▶ Aim of the exercise
In the material below, pictures must be dropped. Repeat exactly, and only, the lines from the line with "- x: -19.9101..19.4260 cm" to the line with "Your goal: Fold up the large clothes", both ends included.

▼

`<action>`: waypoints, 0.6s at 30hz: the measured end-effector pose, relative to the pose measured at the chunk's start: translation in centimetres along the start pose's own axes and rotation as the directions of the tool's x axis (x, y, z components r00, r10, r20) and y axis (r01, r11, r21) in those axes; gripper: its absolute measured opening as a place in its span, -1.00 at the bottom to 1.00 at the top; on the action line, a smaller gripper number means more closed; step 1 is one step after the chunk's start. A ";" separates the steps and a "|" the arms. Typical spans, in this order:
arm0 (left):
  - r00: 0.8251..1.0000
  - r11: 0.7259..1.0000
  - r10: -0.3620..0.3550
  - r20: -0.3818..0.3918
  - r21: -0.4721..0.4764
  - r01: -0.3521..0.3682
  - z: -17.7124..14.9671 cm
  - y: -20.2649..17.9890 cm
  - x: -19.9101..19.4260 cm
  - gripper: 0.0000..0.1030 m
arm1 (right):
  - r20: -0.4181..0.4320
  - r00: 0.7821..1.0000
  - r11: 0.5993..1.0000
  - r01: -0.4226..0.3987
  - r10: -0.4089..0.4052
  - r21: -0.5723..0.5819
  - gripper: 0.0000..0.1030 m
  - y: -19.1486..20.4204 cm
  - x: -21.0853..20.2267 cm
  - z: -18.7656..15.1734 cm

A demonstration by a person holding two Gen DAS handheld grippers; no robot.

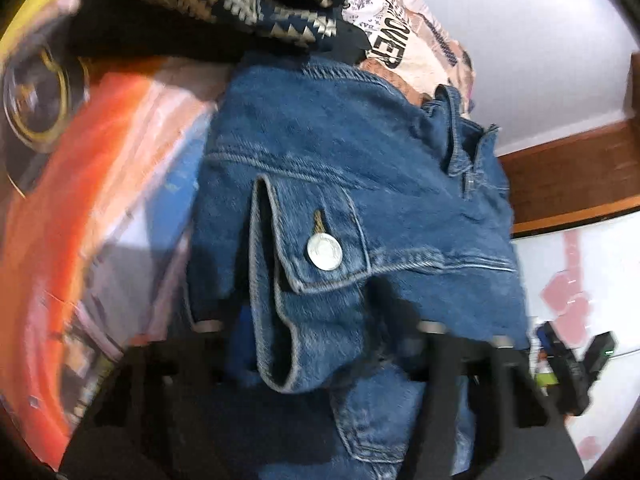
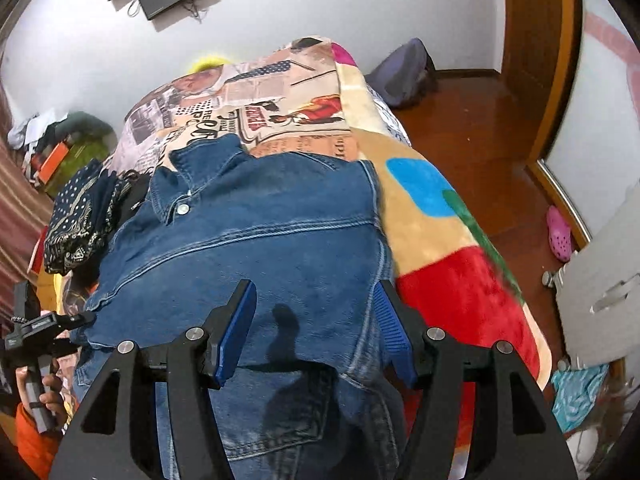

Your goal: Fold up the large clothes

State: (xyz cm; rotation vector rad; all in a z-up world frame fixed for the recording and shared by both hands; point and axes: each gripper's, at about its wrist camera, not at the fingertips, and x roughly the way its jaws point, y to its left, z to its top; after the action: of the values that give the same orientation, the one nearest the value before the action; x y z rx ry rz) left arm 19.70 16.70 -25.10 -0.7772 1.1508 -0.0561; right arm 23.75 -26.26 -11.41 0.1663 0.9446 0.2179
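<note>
A blue denim jacket [image 2: 260,248] lies spread on the bed, collar at the far end. My right gripper [image 2: 316,328] is open above its near part, the blue pads [image 2: 236,332] wide apart with denim beneath them. In the left wrist view the jacket [image 1: 340,184] fills the frame, with a buttoned pocket flap [image 1: 320,248] close up. My left gripper [image 1: 316,344] sits at the jacket's left edge; denim bunches between its blurred dark fingers, and it also shows in the right wrist view [image 2: 44,332].
A colourful blanket [image 2: 440,248] covers the bed. A dark patterned garment [image 2: 80,216] lies at the jacket's left. Wooden floor [image 2: 480,128], a door frame and a pink shoe [image 2: 558,238] are at the right. A grey bag [image 2: 404,72] sits beyond the bed.
</note>
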 end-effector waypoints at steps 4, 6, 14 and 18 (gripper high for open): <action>0.997 0.992 0.035 0.063 0.118 -0.043 0.3 -3.0 -1.7 -0.77 | 0.012 1.000 1.000 0.007 -0.007 0.005 0.11 -0.9 -0.4 0.1; 0.993 0.987 0.009 0.118 0.160 -0.028 0.5 -4.8 -3.6 -0.81 | 0.020 1.000 1.000 0.008 -0.009 0.012 0.11 -1.3 -0.7 0.3; 0.924 0.948 -0.045 0.379 0.308 -0.080 1.7 -10.1 -11.3 -0.82 | 0.036 0.999 1.000 0.010 -0.010 0.022 0.11 -1.6 -0.9 0.7; 0.929 0.939 0.022 0.371 0.310 -0.146 2.4 -9.5 -9.9 -0.82 | 0.002 1.000 1.000 0.019 -0.019 0.003 0.11 -1.2 0.3 0.2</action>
State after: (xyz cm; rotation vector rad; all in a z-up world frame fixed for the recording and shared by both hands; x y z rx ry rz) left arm 20.60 15.02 -11.33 -0.4103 0.7917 -0.0313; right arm 24.20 -27.38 -11.82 0.1602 0.9445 0.1987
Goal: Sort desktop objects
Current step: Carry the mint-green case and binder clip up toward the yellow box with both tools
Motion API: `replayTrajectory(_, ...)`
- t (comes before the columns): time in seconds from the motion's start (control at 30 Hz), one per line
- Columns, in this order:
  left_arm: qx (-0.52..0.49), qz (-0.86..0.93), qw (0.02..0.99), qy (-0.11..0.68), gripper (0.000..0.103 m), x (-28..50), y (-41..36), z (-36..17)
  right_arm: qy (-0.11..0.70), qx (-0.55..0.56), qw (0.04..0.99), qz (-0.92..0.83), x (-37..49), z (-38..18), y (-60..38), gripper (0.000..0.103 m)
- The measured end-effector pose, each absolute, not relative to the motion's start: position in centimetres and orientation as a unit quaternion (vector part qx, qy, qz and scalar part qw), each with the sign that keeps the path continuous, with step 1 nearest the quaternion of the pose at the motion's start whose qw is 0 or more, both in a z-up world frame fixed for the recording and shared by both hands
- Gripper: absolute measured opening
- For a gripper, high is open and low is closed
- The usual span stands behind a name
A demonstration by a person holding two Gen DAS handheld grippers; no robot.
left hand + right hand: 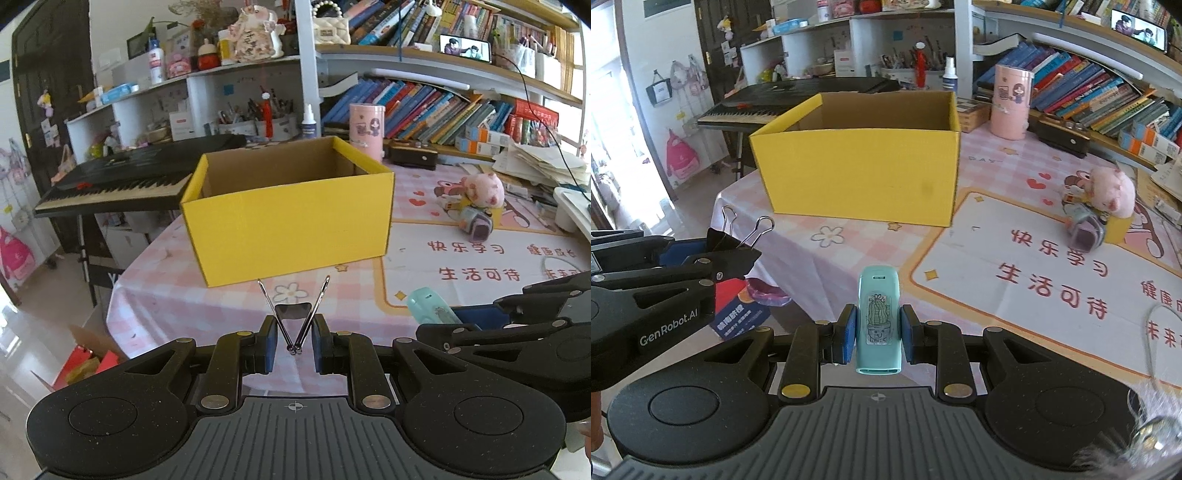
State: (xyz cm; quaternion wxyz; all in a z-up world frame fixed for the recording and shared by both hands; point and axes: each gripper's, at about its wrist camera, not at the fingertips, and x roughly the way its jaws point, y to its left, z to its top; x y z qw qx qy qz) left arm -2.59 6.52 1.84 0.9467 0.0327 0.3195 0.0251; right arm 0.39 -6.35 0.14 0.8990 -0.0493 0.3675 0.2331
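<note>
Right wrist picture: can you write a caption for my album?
Right gripper holds a teal stapler before the yellow box.

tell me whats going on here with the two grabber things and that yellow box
A person is sorting desk items with a handheld tool in each hand. The left tool is shut on a black binder clip, its wire handles pointing forward. The right tool is shut on a teal stapler-like gadget with a cactus sticker. Both point toward the open yellow box on the pink checked tablecloth. Neither item is in the box yet. A pink plush toy lies further right.
</note>
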Motion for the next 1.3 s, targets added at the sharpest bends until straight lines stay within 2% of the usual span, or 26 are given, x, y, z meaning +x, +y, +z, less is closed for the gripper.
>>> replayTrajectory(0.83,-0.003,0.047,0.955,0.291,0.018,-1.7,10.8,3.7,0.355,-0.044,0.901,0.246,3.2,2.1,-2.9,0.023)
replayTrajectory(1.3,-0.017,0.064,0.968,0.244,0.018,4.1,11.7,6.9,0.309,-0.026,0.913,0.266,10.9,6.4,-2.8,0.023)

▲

▶ Answer box
  - x: -19.9101..19.4260 cm
  - gripper: 0.0000..0.1030 m
arm1 (right):
  - r20: -0.4181..0.4320
  - r00: 0.7821..1.0000
  - r11: 0.5993..1.0000
  - r01: -0.4226..0.3987
  - r10: -0.4089..0.4052
  - r21: -0.5723..0.5819
  - gripper: 0.0000..0.1030 m
  - y: -19.1486..20.4204 cm
  - x: -21.0853..20.2267 cm
  - z: -18.7656..15.1734 cm

A demonstration by a person holding two Gen DAS handheld grippers; no robot.


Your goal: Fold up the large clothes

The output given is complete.